LightReader

Chapter 12 - Bab 11

"Duka, Amanah, dan Janji yang Tetap Dijaga"

Malam itu, hujan turun tanpa ampun.

Seperti langit yang ikut menangis,

menggiring badai duka ke dalam hidupku.

Fathan...

lelaki yang kucintai dengan keikhlasan penuh,

yang kujadikan tempat bersandar dalam suka dan luka,

telah pergi —

menghadap Tuhannya dalam kecelakaan yang tak seorang pun pernah bisa prediksi.

Dunia terasa redup.

Seluruh pesantren berduka.

Santri-santri menangis dalam sujud panjang mereka,

sementara aku...

aku hanya mampu memandang pusara itu dengan hening yang nyaris membunuhku perlahan.
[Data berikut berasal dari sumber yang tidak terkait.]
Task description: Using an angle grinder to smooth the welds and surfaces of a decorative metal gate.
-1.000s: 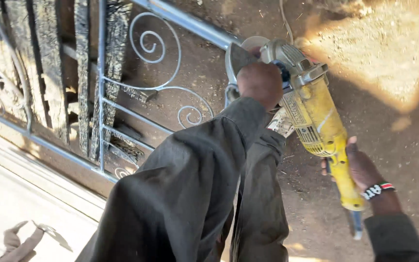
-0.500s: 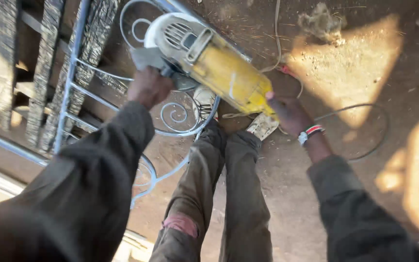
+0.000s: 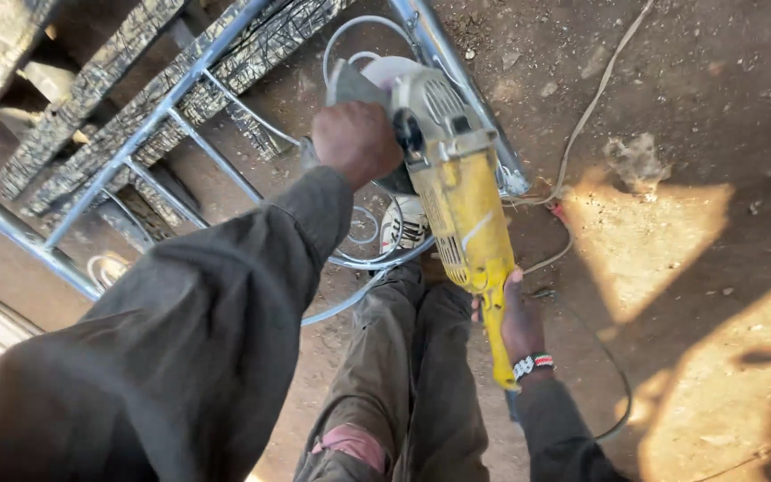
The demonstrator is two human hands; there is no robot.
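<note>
No packages, signs or screens show in the head view. The only label-like patch is a pale strip (image 3: 473,228) running slantwise along the yellow body of the grinder (image 3: 461,210), too blurred to make out more than its light colour and narrow shape

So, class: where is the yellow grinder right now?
In the head view the yellow grinder sits centre frame, held between the left hand and right hand, over the metal frame.
</note>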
Dalam hari-hari kelabu itu,

pengurus pesantren berembuk.

Mereka butuh sosok kuat untuk menjaga warisan Fathan —

dan semua mata tertuju pada satu nama: Arkha.

Dengan ilmu agamanya yang dalam,

dengan kharisma yang lembut,

Arkha menerima amanah itu —

bukan untuk merebut,

melainkan untuk menjaga.

Tapi Tuhan menguji kami lebih berat.

Kini, kami bukan hanya sekadar teman lama yang terjebak dalam nostalgia.

Kini, aku seorang janda muda yang rapuh,

dan dia adalah lelaki yang pernah mencintaiku dalam diam,

kini berdiri di sisiku, terlalu dekat, terlalu nyata.

Setiap sore, di serambi pesantren, kami berbincang soal administrasi, program dakwah, pendidikan santri.

Kalimat kami berbalut adab.

Mata kami tak pernah berani bertahan lama dalam tatapan.

Namun jiwa kami tahu — badai rasa itu kembali menderu.

Ada malam-malam di mana aku terisak dalam sujud panjangku.

Bukan karena takut pada cinta itu,

tetapi karena takut pada kelemahanku sendiri.

Arkha pun tahu.

Ia menjaga jarak sekuat tenaganya,

sering mengutus perantara saat perlu menyampaikan sesuatu,

lebih memilih berbicara singkat dan langsung pada intinya.

Suatu sore, di bawah pohon tua halaman pesantren, saat kami menyelesaikan laporan bulanan,

Arkha berkata lirih, hampir seperti berbisik:

"Naya... aku bukan datang untuk mengambil.

Aku datang untuk menjaga.

Menjaga amanah, menjaga kehormatan, menjaga batas yang telah Allah tentukan.

Biarlah hati ini mencintai dalam diam.

Biarlah doa ini yang berbicara, bukan keinginan manusia."

Aku menunduk, air mataku jatuh tanpa suara.

Di antara hujan, duka, dan rasa yang belum padam,

kami memilih untuk tetap setia pada satu hal:

pada janji suci yang lebih besar dari rasa —

janji untuk tetap berada dalam batasan yang Allah ridai.

Karena kami tahu,

cinta yang sejati bukan tentang bersatu,

tetapi tentang bertahan di jalan yang benar,

meski harus berdarah-darah menahan rindu.